There is indeed a disclosure at sale law and nothing was flagged as being insufficient or in need to be addressed. I've located that pump and most of the supplies at a store near work. I'm going to run out on lunch. Do you think that this is something a DIY'er without plumbing experience can handle? I am a competent guy. But I lack any sort of previous plumbing experience. I'm more than happy to tackle it though if you think it's something that can be done by getting feedback and posting pictures along the way.


----------



## Chris130 (Feb 3, 2014)

LateralConcepts said:


> Some are great! Some however, wouldn't wanna upset their "bread 'n butter" (Realtors).


Agree!

As with so many things in life, it's "Buyer beware..." unless you do some homework upfront yourself to make sure you are working with a reputable and knowledgable business. A good home inspector provides an awesome service, but (again, as with so many things) a bad one who rubber-stamps the work is a waste of time (at best!).

For most homeowners, a home inspection provides a great resource, but be proactive and research then hire your own, or at least independently check out the background/qualifications/etc of the dude the realtor wants to use.

I was very fortunate to have an awesome realtor who took great care of me throughout my first home purchase - he made sure we used a thorough home inspector, and that report provided me a helpful "road map" for prioritizing the various upgrade/fix projects.

Just my $0.02 in defense of those folks 

Cheers, Chris


----------



## AndrewWNY (Mar 26, 2014)

Is this diagram on the right track?


----------



## LateralConcepts (Jun 6, 2010)

AndrewWNY said:


> Is this diagram on the right track?


Yes, that looks like the diagram out of the Liberty 404 installation manual?

The Liberty is a good pump system. It's nice that it's all in one package (with the exception of piping, check valves, etc.) 

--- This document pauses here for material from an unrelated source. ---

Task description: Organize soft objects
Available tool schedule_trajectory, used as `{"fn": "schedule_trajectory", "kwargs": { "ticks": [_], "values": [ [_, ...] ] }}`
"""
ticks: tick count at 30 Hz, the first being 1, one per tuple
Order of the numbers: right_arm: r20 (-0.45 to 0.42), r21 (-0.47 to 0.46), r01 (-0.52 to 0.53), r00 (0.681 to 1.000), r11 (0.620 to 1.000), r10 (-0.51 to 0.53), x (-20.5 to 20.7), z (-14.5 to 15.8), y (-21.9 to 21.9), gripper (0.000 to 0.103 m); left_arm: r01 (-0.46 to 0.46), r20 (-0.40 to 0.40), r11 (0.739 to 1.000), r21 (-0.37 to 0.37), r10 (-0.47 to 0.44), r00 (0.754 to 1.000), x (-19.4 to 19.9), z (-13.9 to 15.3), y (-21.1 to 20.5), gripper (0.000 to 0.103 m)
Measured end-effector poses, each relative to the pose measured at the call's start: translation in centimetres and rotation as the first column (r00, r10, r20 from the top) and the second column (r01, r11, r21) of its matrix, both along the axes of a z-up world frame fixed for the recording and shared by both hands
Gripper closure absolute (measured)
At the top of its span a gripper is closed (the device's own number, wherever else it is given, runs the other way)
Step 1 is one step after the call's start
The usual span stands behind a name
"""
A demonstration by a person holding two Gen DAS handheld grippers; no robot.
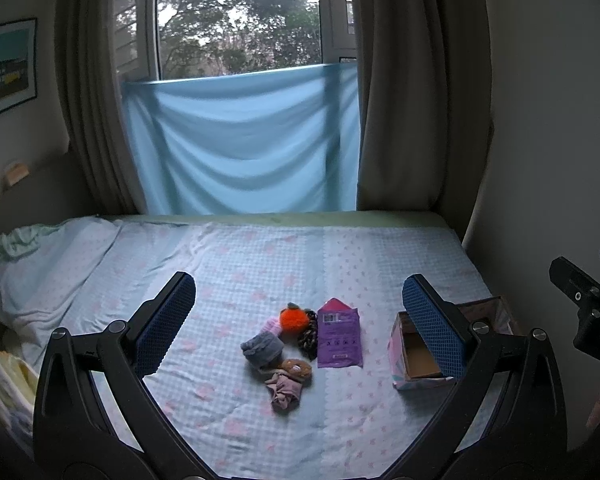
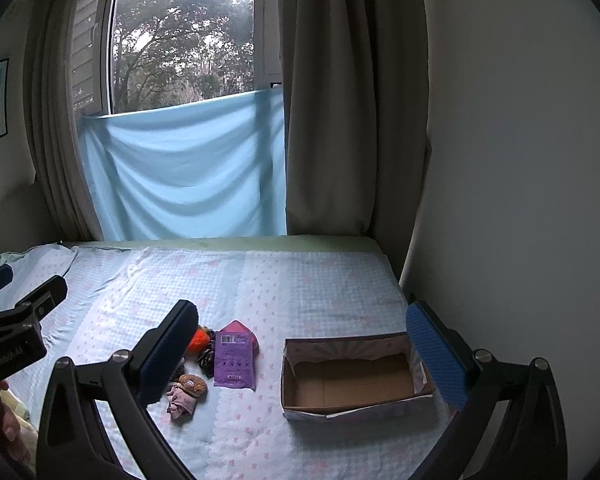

I would suggest staying away from the pumps at the big box stores. 

Sounds like you're pretty handy. I don't think you'll have a problem with DIY.

Check back here often, post lots of pictures, and ask when you're stumped. There are plenty of professionals here that can help walk you through it.


----------



## AndrewWNY (Mar 26, 2014)

Yes, I believe that is the Liberty diagram. I found it on google images. I'm running out after work to buy the list of supplies Ghost gave and will report back. I have a question up front though. Regarding the vent, where does the vent actually lead to? Will running the vent higher than the sink up the wall and turned down with 2 90's prevent any gas's from escaping with just an open end PVC? Or does the vent connect back into something? Thanks again


----------



## LateralConcepts (Jun 6, 2010)

I think it would be best to take some more pictures and post them. Take some a little closer. What's the 4" PVC line coming down from between the floor joists? It looks like it's negative. The 4" cast iron (where the existing cleanout is) appears to be negative also. How did they tie the PVC into the top of that cast iron hub? It looks ajar. I'm about half tempted to tell you rip it all out and start over from where it leaves the foundation wall. Again, I'm not a licensed plumber but know when things aren't right, plumb, or code. Can't tell in your picture where the existing vent is. The vent off your pump will tie into an existing vent, not be left open air.


----------



## Ghostmaker (Mar 2, 2013)

AndrewWNY said:


> Well at least It appears I've come to the right place. I appreciate the advice here!
> There is indeed a disclosure at sale law and nothing was flagged as being insufficient or in need to be addressed. I've located that pump and most of the supplies at a store near work. I'm going to run out on lunch. Do you think that this is something a DIY'er without plumbing experience can handle? I am a competent guy. But I lack any sort of previous plumbing experience. I'm more than happy to tackle it though if you think it's something that can be done by getting feedback and posting pictures along the way.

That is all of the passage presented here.